● Instructions for the task
Whatever appears in the data below, copy it exactly.

● Dataset section
○ ○ ○ ○ ○ ○ ○

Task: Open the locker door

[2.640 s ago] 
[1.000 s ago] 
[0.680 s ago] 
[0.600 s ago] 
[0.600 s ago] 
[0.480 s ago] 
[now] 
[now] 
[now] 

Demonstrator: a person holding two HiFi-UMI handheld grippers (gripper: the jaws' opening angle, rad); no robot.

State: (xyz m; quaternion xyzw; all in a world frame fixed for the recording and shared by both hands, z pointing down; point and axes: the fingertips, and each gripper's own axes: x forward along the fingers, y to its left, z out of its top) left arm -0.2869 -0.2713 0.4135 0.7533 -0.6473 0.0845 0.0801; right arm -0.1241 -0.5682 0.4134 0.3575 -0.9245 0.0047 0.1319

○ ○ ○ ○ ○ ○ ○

● Result for this exercise
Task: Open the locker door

[2.640 s ago] 
[1.000 s ago] 
[0.680 s ago] 
[0.600 s ago] 
[0.600 s ago] 
[0.480 s ago] 
[now] 
[now] 
[now] 

Demonstrator: a person holding two HiFi-UMI handheld grippers (gripper: the jaws' opening angle, rad); no robot.

State: (xyz m; quaternion xyzw; all in a world frame fixed for the recording and shared by both hands, z pointing down; point and axes: the fingertips, and each gripper's own axes: x forward along the fingers, y to its left, z out of its top) left arm -0.2869 -0.2713 0.4135 0.7533 -0.6473 0.0845 0.0801; right arm -0.1241 -0.5682 0.4134 0.3575 -0.9245 0.0047 0.1319

Nothing remains to add to the answer.